Мир без милосердия - Голубев Анатолий Дмитриевич. Страница 30

Он пришел в госпиталь утром. Профессор Вебер, директор госпиталя, встретил его лично и дал указание на выписку постоянного пропуска.

— Знаете, это самая страшная катастрофа, которую мне приходилось видеть после войны.

Он говорил это, пока Дональд облачался в белый халат и шапочку, которые не снимал потом в течение недели — работал и ночевал в кабинете директора, питался в служебной столовой вместе с врачами и сиделками. Когда прибыла Барбара, он мог подробно рассказать ей обо всем.

— Барбара, Дункан вчера пришел в сознание. Несколько минут говорил с врачом. Когда очнулся, с трудом понял, где находится. Спросил: «Что, самолет перевернулся?» Потом попросил помочь ему подняться. Бедняга Дункан...

Барбара беззвучно плакала. В больших черных глазах стояли слезы.

Она их не вытирала.
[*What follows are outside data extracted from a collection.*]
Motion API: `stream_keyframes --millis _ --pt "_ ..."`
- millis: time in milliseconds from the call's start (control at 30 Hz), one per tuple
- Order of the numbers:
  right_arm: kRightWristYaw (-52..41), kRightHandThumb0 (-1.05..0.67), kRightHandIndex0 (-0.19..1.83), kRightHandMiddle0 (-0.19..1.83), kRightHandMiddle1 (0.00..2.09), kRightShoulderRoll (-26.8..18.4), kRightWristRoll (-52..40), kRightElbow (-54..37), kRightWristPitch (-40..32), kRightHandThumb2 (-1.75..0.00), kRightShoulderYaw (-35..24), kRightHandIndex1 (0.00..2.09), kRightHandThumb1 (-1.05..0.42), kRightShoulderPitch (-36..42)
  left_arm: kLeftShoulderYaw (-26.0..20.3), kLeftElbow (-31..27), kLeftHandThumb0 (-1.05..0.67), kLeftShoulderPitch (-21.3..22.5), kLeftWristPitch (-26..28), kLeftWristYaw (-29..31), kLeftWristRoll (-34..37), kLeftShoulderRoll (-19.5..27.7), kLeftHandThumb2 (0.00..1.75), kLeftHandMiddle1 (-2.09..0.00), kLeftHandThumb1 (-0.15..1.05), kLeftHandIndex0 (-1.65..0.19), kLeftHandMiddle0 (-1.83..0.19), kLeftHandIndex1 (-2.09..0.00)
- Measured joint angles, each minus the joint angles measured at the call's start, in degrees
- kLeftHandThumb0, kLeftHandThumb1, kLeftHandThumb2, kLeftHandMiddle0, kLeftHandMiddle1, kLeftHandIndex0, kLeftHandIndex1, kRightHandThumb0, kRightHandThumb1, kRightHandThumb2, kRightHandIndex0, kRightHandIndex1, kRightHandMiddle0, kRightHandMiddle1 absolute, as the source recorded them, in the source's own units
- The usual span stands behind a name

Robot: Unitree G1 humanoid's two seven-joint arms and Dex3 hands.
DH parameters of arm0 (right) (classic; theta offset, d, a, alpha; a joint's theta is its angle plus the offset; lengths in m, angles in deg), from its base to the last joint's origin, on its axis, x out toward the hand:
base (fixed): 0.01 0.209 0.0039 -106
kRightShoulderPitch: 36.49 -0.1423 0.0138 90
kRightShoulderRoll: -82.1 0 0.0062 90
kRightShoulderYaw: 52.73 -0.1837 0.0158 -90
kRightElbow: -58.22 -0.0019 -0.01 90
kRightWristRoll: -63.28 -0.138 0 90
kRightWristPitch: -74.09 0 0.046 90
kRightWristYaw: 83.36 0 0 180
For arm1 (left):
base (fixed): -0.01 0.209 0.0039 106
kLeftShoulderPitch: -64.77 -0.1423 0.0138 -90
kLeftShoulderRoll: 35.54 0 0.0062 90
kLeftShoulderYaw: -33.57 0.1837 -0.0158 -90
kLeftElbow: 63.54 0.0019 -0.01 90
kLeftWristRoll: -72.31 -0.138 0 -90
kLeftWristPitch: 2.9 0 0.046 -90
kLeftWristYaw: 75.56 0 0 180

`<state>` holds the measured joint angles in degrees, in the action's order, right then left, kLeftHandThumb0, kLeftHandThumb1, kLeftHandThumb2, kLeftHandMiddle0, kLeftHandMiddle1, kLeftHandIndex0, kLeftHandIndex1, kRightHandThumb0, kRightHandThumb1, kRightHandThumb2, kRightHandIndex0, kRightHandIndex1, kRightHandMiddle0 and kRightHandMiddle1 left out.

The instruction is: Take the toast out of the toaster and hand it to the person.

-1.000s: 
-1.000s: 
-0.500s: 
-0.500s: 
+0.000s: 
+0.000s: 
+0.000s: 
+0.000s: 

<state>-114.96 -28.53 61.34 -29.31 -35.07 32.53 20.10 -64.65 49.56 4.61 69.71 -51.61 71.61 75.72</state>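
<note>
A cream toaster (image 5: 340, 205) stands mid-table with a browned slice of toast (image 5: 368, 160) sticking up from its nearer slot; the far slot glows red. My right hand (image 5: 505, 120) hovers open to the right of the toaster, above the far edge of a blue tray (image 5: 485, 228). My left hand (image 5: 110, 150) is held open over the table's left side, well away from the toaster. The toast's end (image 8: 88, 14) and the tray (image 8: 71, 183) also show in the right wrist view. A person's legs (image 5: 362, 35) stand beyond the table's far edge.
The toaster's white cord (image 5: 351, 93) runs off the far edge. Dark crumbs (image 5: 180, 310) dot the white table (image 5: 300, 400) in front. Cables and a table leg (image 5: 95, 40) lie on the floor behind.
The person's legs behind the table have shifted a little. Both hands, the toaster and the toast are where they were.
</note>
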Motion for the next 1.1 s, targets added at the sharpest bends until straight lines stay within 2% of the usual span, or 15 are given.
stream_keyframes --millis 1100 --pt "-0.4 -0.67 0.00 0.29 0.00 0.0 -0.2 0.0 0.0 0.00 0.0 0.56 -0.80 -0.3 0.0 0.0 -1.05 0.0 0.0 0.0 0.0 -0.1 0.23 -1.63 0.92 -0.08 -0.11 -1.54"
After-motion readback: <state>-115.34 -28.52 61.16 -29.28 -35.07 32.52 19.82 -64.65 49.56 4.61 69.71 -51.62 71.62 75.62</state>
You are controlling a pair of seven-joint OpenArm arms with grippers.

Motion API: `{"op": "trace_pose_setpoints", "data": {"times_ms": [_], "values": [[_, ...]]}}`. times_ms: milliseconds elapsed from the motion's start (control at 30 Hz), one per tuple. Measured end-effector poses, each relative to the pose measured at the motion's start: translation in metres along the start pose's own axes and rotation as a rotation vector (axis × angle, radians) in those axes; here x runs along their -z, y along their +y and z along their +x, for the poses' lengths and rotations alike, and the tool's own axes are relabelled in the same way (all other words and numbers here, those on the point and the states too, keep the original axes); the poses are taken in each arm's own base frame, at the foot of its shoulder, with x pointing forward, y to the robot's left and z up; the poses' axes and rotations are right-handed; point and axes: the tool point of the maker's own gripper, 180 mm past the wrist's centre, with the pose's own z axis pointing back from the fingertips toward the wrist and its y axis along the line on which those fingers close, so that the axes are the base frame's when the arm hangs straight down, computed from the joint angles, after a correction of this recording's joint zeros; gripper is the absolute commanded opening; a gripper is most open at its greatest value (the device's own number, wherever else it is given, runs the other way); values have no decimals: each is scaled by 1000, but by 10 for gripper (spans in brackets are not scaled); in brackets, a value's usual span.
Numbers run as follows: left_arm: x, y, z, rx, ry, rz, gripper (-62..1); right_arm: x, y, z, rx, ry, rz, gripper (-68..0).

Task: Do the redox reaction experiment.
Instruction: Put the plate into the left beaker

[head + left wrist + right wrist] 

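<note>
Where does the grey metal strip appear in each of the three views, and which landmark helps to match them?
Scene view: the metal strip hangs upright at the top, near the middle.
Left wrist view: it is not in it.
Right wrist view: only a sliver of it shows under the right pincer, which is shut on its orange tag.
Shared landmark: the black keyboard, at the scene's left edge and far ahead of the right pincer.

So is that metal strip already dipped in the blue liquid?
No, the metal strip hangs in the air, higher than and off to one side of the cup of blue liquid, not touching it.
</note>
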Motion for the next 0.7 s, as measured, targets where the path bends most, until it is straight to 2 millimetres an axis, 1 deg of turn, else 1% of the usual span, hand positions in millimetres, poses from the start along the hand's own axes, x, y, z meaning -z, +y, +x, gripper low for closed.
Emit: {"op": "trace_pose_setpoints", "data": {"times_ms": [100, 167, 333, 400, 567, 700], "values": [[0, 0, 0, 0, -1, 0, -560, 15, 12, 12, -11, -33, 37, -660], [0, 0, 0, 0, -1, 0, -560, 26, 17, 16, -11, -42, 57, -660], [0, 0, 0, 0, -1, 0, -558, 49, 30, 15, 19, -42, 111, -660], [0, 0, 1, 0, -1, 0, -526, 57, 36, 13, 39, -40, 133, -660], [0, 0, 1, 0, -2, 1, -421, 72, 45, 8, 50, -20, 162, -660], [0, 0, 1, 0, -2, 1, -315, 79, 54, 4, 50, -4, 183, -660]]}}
И слезы катились по ее щекам, оставляя извилистые следы на напудренном лице. Она сидела, по-мужски стиснув лежащие на коленях руки и глядя в одну точку. Даже рыдания жены Криса, которая никак не могла успокоиться после десятиминутного свидания с мужем, не заставили Барбару встать. Она лишь повернулась на шум всем телом и вновь замерла в прежней позе.

Подошел дежурный врач компании БЕА. И, сдерживая волнение, глухо сказал:

— Наши парни ведут себя, как настоящие герои. Почти все, кто пришел в себя, сначала спрашивают: «А как другие?»

Подошел профессор Вебер.

— Мистер Роуз, поскольку вы единственный полномочный представитель клуба, вы, очевидно, должны ответить на запрос бургомистра Мюнхена. Он, справляясь о здоровье игроков, просил узнать, что он лично еще может сделать для пострадавших.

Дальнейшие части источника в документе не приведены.